Dr. Amie Harwick was an author and licensed marriage and family therapist. She was an expert in psychotherapy and sex therapy, and had a roster of clients who relied upon her. She was kind, she was compassionate, she lived her life to help people. But nobody helped her avoid the tragedy that befell her on Saturday 15 February, when she fell to her death from her third floor balcony. Her alleged murderer Gareth Pursehouse, a former boyfriend, walked out of jail a free man on a $2 million bail three days after his arrest, despite having two restraining orders taken out against him by Harwick that detailed allegations of horrific physical abuse. Her most recent restraining order expired just two weeks before she died. After he was released, it took a full day before the District Attorney re-arrested and charged him with her murder. That he was able to walk free at all is proof American society and its judicial systems are still entrenched in the sort of sexism that prioritizes cisgendered male lives over everyone else’s.

domestic violence

Amie Harwick had taken out two restraining orders against her alleged murdered

And yet, these facts and the evidence of what happened to her – her roommate states they witnessed him beating her right before she fell – wasn’t enough for the US legal system to keep him in jail once arrested. He was able, miraculously, to pay a $2 million bail and walk free. He was able to go home and post about going to the gym and US Attorney General Bill Barr on Twitter. He could go hang out with friends, see a movie, eat some food, make jokes. It’s a disgrace to Harwick’s legacy and gutting for survivors of domestic abuse to see, time and time again, that men can almost always walk free. And it also makes you ask the question: would any of this had been possible if Pursehouse were anything less than a cisgendered white man?

3 women are killed by a partner in the US every day

Anger is the dominant emotion that results from every aspect surrounding stories like these because there are Just. So. Many. Of. Them. Every single day in America, at least three women are murdered by an intimate partner. Every nine seconds, a woman is abused by a domestic partner in the US. And yet domestic violence is still not taken seriously enough on almost any level: it is embedded in our collective psyche – and even in the laws we abide by – to question the validity of a woman’s claims; to look for any rationale in which she was at fault, to show grace, compassion, and kindness to the men who “messed up” way more often than their female victims.
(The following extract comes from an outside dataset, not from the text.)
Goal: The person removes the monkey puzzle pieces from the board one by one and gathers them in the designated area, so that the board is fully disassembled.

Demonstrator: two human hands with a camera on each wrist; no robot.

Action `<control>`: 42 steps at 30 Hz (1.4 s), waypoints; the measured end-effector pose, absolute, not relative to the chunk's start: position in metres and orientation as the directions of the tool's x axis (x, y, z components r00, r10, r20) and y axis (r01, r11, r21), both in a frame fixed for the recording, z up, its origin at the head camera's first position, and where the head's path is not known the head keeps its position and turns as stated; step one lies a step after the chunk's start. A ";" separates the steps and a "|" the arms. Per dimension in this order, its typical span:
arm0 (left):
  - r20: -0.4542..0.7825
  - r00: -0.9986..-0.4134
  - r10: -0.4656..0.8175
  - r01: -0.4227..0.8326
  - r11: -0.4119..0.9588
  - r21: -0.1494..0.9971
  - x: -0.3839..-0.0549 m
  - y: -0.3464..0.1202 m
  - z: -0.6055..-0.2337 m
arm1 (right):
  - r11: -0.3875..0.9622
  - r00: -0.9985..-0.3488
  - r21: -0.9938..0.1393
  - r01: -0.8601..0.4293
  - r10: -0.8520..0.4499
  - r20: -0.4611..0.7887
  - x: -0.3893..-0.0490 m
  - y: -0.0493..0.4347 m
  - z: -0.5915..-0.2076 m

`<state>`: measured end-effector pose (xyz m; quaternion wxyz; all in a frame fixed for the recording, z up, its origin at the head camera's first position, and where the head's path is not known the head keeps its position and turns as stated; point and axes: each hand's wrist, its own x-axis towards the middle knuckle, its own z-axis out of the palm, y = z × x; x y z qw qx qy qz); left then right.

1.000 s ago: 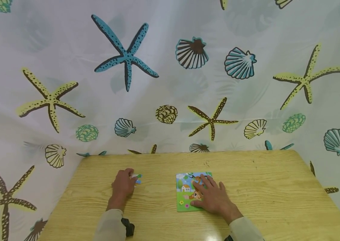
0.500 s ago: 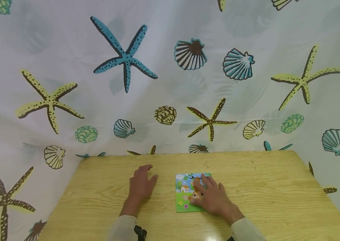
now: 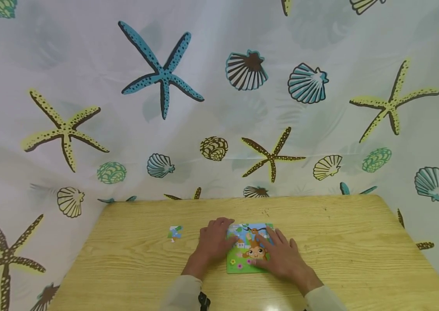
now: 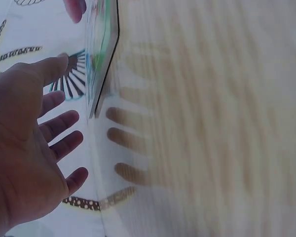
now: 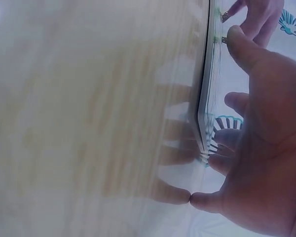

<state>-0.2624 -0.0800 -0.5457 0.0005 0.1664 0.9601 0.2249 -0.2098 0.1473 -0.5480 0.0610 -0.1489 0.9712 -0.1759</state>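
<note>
Monkey board has left grip newly at its edge, wide like right grip.

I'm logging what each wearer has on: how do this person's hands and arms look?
The left hand and right hand are ungloved. The left sleeve and right sleeve are long, plain and cream-coloured. A small black fitting sits at the left cuff, too small to identify.

We hold our left hand and right hand near each other, both turned palm-down, fingers parted and loosely extended, our wrists slanting inward from either side.
</note>
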 end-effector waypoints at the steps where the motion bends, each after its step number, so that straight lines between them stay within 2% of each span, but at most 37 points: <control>1: 0.068 -0.939 0.338 0.335 0.845 0.417 -0.262 -0.076 -0.546 | 0.896 -0.948 -0.353 -0.268 -0.311 -0.068 -0.210 0.148 -0.548; 7: 0.023 -0.916 0.401 0.383 0.853 0.356 -0.262 -0.056 -0.545 | 0.895 -0.947 -0.362 -0.260 -0.310 -0.088 -0.206 0.149 -0.547; 15: -0.029 -0.933 0.359 0.337 0.898 0.282 -0.265 -0.039 -0.550 | 0.883 -0.940 -0.381 -0.275 -0.331 -0.089 -0.200 0.152 -0.543; 29: 0.010 -0.965 0.260 0.242 0.883 0.402 -0.266 -0.036 -0.549 | 0.888 -0.937 -0.349 -0.299 -0.342 -0.068 -0.202 0.155 -0.545; 42: -0.003 -0.976 0.217 0.197 0.890 0.411 -0.265 -0.040 -0.546 | 0.888 -0.935 -0.340 -0.310 -0.350 -0.061 -0.202 0.156 -0.547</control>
We can show bruises, broken bones, cuts and scratches, tell our horror-iest of stories, and still there will be someone on the other end skeptical and judging, wondering what it was we did to deserve that sort of reaction. And then we project that disbelief we’ve internalized onto other victims. I know because I’ve done it myself, as a fellow domestic abuse survivor (though mine was not an intimate partner).

domestic violence

3 women are killed by a partner in the US every day

This is injustice and internalized misogyny in action: even when women take the “right” steps, like Harwick, do the things they are told they should to protect themselves – call the cops, file a restraining order – they are still told through words and actions that it isn’t enough, that we are actually the problem in the situation, not the men abusing us. You can do everything right and still end up suffering from the unmitigated rage and unresolved issues of others. Our job, as women, is to coddle and handle the emotions and whims of the men around us, lest we be seen as asking for retaliation, which is only reinforced by the ways in which our judicial system preferentialize the lives of these abusive men over the wellbeing of their victims. Domestic violence is still subconsciously considered part and parcel to interpersonal relationships to some degree. And that’s absolutely unacceptable.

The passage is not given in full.